Cuarenta y ocho años después del golpe de Estado de Pinochet la llegada al Gobierno chileno de un frente amplio liderado por Gabriel Boric e integrado por una variedad de ideologías progresistas que subrayan la importancia de los derechos sociales y de la infancia, del feminismo y el ecologismo -y que son críticas con la transición- abre una puerta a una nueva etapa en el país pero también plantea preguntas imprescindibles. Una de ellas ha circulado estos días en redes: Chile fue la cuna del neoliberalismo; ¿podría ser también el fin del mismo? En un contexto de crecimiento de la desigualdad a nivel global y con una pandemia que ha dejado clara la necesidad de servicios públicos de calidad, el debate está encima de la mesa en todo Occidente. Tanto en Europa como en Estados Unidos diversas voces plantean la importancia de un nuevo acuerdo económico en el que primen los derechos y la calidad de vida de las poblaciones por encima de la posibilidad de enriquecimiento de unos pocos. Como era de esperar, las viejas fuerzas políticas se resisten a dejar atrás la voracidad económica.
Todo el movimiento político chileno no habría sido posible sin la enorme movilización social iniciada en 2011 con el movimiento estudiantil y multiplicada en 2019 con el estallido social surgido a causa del alza en el precio del transporte público y como expresión de descontento ante ese modelo neoliberal. Miles de personas resultaron heridas en las manifestaciones de 2019 -hubo también decenas de muertos y cientos sufrieron daños oculares permanentes-, la represión fue significativa y absolutamente normalizada desde la oficialidad, en esa tradición que justifica violaciones de derechos humanos en nombre de la seguridad, el orden o el bien común. Pero aquello no hizo retroceder la fuerza social de una juventud que se ha expresado también a través de la música, de la cultura, del arte -Anita Tijoux, Nano Stern, Mon Laferte, etc- o de performances, como la impulsada por el colectivo feminista Las Tesis, que ha dado la vuelta al mundo.
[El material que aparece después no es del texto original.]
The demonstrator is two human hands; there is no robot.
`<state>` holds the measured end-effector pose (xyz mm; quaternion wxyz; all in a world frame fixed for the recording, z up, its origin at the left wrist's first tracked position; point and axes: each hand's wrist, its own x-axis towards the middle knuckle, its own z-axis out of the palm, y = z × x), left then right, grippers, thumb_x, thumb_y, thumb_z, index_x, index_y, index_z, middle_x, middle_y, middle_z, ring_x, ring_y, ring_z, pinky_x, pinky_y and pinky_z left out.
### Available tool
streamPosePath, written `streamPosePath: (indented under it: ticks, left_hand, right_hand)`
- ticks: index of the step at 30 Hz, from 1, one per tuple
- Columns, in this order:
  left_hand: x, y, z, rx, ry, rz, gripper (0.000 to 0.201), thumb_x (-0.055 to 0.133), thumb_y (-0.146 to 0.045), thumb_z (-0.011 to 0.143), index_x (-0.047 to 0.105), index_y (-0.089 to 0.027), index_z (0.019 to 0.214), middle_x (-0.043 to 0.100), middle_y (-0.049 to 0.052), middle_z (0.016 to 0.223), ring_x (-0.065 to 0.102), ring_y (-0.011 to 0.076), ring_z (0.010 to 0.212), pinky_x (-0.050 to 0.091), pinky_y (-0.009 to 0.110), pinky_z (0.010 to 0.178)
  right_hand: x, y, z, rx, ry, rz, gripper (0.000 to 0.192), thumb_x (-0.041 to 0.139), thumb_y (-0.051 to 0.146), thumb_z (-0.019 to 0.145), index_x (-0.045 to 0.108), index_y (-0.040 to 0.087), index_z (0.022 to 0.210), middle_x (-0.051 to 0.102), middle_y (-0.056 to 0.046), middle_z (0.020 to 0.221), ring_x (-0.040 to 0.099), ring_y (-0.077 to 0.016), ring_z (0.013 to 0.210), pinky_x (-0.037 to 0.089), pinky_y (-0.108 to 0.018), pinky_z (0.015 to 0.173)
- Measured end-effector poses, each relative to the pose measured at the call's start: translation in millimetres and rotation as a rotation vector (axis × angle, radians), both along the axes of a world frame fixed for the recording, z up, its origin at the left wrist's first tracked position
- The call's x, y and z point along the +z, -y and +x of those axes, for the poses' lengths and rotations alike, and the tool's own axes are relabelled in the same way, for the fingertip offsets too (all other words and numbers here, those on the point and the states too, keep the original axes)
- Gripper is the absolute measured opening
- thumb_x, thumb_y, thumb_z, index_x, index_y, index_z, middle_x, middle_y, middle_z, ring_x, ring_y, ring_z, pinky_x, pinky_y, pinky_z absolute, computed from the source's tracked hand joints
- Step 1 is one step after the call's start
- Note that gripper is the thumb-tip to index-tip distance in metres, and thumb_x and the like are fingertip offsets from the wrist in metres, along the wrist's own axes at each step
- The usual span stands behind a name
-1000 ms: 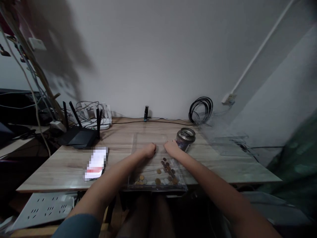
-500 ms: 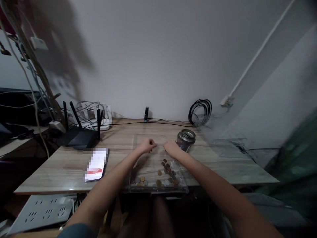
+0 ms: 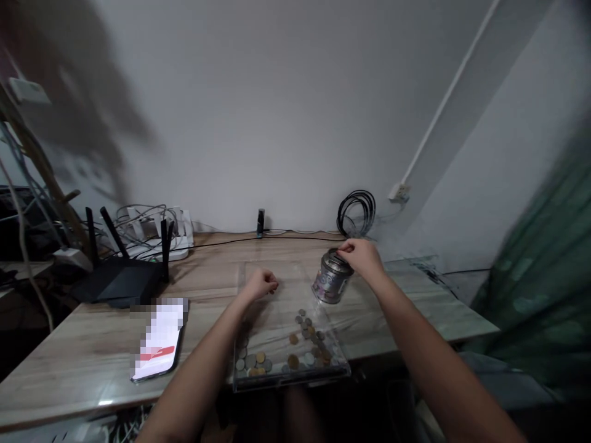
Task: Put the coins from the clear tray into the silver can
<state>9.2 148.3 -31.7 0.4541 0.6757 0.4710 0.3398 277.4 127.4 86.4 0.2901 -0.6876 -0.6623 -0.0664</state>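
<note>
A clear plastic tray lies on the wooden table in front of me, with several coins spread over its near half. My left hand rests closed at the tray's far left part; whether it holds a coin I cannot tell. My right hand is at the top of a metal tin that stands tilted at the tray's far right corner, fingertips pinched at its lid.
A phone lies on the table to the left. A black router with antennas and a white power strip with cables stand at the back left. A coiled black cable leans against the wall. A green curtain hangs at the right.
My right hand has left the tray and risen to the top of the tin. The left hand stays closed at the tray's far side. The camera view has shifted.
</note>
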Motion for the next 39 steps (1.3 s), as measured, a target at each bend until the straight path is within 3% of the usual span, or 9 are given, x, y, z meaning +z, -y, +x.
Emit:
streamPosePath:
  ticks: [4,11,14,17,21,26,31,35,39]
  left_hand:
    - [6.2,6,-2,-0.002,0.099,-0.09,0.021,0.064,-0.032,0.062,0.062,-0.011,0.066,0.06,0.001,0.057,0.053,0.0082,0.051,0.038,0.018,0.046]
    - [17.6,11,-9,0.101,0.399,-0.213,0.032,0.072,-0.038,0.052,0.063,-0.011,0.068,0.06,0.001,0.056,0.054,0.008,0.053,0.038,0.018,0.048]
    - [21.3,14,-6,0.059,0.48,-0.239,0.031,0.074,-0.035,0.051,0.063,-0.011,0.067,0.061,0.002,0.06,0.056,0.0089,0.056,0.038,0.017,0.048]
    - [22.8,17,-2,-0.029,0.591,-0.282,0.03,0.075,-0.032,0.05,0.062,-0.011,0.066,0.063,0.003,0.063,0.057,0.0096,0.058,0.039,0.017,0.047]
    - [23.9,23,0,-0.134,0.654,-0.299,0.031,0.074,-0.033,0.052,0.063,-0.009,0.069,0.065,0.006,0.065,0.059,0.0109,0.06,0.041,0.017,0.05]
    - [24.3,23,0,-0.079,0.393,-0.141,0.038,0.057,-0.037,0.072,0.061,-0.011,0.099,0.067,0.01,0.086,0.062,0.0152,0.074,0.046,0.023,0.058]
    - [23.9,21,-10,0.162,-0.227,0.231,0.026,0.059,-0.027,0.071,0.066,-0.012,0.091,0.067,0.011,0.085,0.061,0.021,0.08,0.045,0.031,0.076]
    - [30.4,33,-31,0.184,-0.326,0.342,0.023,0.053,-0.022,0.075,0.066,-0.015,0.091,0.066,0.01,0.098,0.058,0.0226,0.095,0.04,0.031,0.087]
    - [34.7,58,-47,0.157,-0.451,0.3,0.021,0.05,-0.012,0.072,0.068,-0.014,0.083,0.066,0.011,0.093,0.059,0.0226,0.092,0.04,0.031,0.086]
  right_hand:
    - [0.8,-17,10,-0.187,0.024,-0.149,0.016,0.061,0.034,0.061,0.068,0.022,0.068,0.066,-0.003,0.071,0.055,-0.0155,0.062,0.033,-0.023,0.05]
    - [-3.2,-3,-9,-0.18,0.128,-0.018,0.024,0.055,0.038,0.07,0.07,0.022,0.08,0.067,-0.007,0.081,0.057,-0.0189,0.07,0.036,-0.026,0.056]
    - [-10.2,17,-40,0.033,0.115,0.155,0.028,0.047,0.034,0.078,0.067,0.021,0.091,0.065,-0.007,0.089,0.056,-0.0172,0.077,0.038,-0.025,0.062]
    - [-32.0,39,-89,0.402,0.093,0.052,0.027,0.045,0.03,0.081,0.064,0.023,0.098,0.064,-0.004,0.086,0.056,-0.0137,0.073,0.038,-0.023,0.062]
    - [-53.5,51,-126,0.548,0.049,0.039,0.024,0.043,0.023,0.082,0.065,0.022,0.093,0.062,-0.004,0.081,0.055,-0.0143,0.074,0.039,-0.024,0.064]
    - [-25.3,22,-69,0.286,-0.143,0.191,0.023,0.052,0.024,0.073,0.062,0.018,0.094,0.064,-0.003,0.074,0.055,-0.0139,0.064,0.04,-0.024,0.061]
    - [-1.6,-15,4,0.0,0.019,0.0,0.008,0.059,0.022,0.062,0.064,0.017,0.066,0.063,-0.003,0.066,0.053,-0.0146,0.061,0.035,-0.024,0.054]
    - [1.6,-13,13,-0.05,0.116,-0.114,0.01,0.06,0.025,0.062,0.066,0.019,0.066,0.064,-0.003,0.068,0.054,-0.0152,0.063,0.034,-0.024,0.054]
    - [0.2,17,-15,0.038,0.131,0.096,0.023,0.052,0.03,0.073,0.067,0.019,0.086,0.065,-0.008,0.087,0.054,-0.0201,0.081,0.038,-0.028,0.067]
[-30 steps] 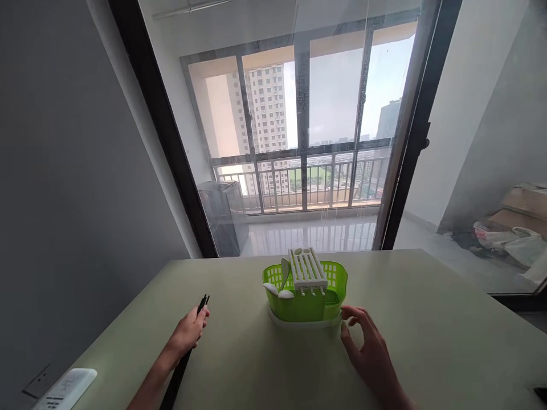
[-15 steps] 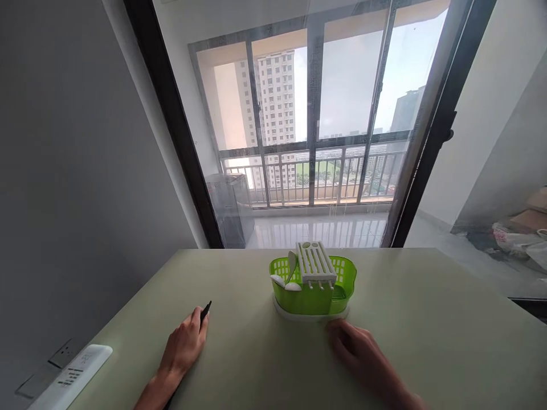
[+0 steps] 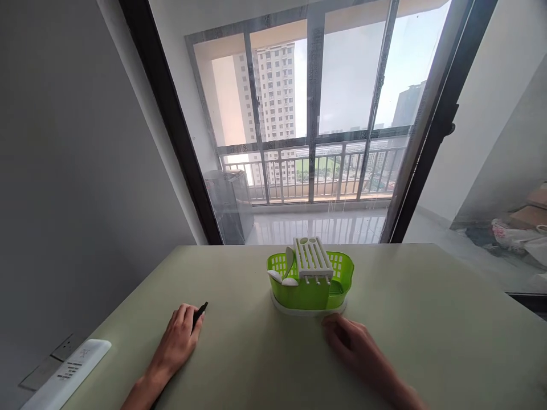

Una de las características más notables del equipo del presidente electo chileno es la enorme importancia que otorga a los derechos humanos y su contundente denuncia de las violaciones de los mismos, ya sean perpetradas en Israel, en Nicaragua o en Chile. Frente a la amenaza de la ultraderecha, frente al miedo que la represión inocula, los derechos humanos como bandera son una esperanza. Ese ha sido uno de los lemas de la campaña de Boric: la esperanza frente al miedo. Los retos y obstáculos que tendrá por delante su proyecto político serán numerosos. No en vano, el cuarenta y cuatro por ciento del electorado votó a Kast, una opción pinochetista. A ello hay que añadir la falta de mayoría en el Congreso y Senado y la necesidad de unión para perdurar. Pero no se puede negar que las elecciones de este pasado 19 de diciembre en Chile han representado de algún modo un nuevo plebiscito en el que el pueblo chileno ha gritado bien alto no a la herencia del régimen de Pinochet, definitivamente y con todo lo que ello implica. Más allá de las fronteras chilenas es importante entender qué simboliza este resultado electoral, y aprovecharlo.